Bullitt County, south of Louisville, is a prime example. There, officials told Wynn that they plan to do a needs assessment and host a community forum with input from law enforcement and mental health experts.
“It’s a work in progress,” Public Health Director Andrea Renfrow told Wynn. “We are not able to go as quickly as Louisville Metro.”
One critic, Magistrate Joe Laswell, told Wynn that he had talked to many voters who are against the exchanges and want to know why police wouldn’t arrest addicts when they show up to swap out dirty needles. “I believe in charging and incarcerating,” he said, apparently unaware that the addicts would need to have drugs in their possession to be charged.
Lockard, who heads the Clark County Health Department, told Wynn that he won’t ask his board to take a vote until August and that he can’t predict the political outcome when it goes to city and county officials.
In three other Bluegrass counties, Scott, Harrison and Nicholas, the board of the Wedco District Health Department wants to start a needle exchange, reports The Cynthiana Democrat, but can’t proceed in any of the counties without approval of the fiscal court.
So, despite the two-year debate that just ended in Frankfort over the law, it’s not really over.
Democratic state Rep. John Tilley of Hopkinsville, the legislature’s biggest proponent for needle exchanges, told Wynn that giving city councils and fiscal courts final authority over the programs was necessary to sooth critics and pass a comprehensive heroin bill this year.
Opponents of the law say the exchanges promote drug use, while proponents cite evidence that doesn’t support those claims, but instead “help prevent the spread of deadly and expensive diseases and pull addicts into treatment programs while keeping dirty needles out of parks and off the streets,” Wynn writes.
A Lexington Herald-Leader editorial wrote about needle exchanges: “Congressional critics rely on a gut feeling that providing needles endorses drug use, but 20 years of research argues otherwise.” Listing that where there are syringe exchange programs:
- Participants are five times more likely to get treatment.
- HIV and hepatitis C declines among drug users.
- Participants can get referrals to substance abuse treatment, disease prevention education, vaccinations, condoms, counseling and testing for communicable diseases.

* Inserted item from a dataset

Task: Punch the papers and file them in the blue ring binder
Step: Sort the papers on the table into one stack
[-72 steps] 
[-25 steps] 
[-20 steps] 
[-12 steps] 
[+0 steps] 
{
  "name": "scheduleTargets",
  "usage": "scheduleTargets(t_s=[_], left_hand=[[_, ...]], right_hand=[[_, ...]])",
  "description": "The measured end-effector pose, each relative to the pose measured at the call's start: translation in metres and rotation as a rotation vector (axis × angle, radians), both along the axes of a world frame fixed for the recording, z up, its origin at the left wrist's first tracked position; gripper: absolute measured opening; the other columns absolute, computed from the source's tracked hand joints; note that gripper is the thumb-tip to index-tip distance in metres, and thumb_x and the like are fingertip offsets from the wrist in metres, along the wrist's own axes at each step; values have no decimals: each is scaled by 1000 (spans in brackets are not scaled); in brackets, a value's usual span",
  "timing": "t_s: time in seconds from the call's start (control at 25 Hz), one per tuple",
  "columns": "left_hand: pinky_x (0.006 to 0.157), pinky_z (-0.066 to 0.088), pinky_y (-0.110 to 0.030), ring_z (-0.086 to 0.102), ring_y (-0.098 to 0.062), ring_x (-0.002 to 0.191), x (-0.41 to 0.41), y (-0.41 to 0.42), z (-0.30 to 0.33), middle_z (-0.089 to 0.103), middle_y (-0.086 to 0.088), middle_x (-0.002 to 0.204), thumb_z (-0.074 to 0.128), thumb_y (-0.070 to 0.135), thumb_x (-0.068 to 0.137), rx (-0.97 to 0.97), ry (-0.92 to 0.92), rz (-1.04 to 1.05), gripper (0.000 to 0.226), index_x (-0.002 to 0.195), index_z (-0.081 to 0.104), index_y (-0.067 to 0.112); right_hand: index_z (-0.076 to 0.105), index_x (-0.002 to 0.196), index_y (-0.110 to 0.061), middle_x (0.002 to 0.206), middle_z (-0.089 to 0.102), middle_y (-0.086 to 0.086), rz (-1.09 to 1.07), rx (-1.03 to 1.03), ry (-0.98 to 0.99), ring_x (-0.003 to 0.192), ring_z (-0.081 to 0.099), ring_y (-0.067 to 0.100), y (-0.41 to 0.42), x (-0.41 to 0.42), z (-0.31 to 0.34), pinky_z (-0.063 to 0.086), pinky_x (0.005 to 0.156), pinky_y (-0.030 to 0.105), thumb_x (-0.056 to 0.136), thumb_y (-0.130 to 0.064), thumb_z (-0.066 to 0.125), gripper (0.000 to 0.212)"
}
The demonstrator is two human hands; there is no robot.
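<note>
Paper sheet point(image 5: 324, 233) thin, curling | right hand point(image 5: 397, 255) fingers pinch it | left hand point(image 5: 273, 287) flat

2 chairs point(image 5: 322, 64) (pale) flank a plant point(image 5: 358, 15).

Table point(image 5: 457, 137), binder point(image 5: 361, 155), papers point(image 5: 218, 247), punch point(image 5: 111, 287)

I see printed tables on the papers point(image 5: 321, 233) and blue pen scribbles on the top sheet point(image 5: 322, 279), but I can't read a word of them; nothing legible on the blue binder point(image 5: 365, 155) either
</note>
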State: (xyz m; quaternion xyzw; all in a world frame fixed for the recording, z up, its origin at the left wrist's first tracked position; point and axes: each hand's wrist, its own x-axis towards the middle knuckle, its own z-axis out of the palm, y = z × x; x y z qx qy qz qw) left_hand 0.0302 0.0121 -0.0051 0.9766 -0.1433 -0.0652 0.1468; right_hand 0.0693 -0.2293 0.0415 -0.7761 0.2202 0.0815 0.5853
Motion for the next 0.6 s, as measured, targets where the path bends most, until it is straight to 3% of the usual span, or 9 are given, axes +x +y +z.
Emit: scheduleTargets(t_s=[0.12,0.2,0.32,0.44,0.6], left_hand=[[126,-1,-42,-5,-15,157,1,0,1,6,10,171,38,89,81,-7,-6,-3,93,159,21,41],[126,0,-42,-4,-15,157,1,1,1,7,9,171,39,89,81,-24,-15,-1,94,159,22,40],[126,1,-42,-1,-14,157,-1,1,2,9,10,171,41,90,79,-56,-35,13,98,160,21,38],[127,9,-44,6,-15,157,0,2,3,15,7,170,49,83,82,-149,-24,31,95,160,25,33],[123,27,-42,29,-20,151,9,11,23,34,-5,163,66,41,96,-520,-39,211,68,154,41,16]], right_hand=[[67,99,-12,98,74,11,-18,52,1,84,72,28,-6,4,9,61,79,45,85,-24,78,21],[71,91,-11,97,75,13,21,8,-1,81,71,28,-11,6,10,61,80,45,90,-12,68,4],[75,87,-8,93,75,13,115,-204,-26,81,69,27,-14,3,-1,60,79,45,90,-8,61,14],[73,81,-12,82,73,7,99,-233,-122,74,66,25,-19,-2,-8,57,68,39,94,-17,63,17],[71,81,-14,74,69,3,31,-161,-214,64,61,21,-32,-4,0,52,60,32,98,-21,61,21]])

- Costs are more than recaptured. A 2011 European study found that $1 spent on needle-exchange programs yielded $27 in health-care cost savings, prompting an international report to call needle exchanges “one of the most cost-effective public health interventions ever funded.”
The federal Centers for Disease Control and Prevention recently reported that new cases of hepatitis C more than tripled in Kentucky, Tennessee, Virginia and West Virginia between 2006 and 2012, mainly from the use of dirty needles. Officials fear an outbreak of HIV and AIDS will follow.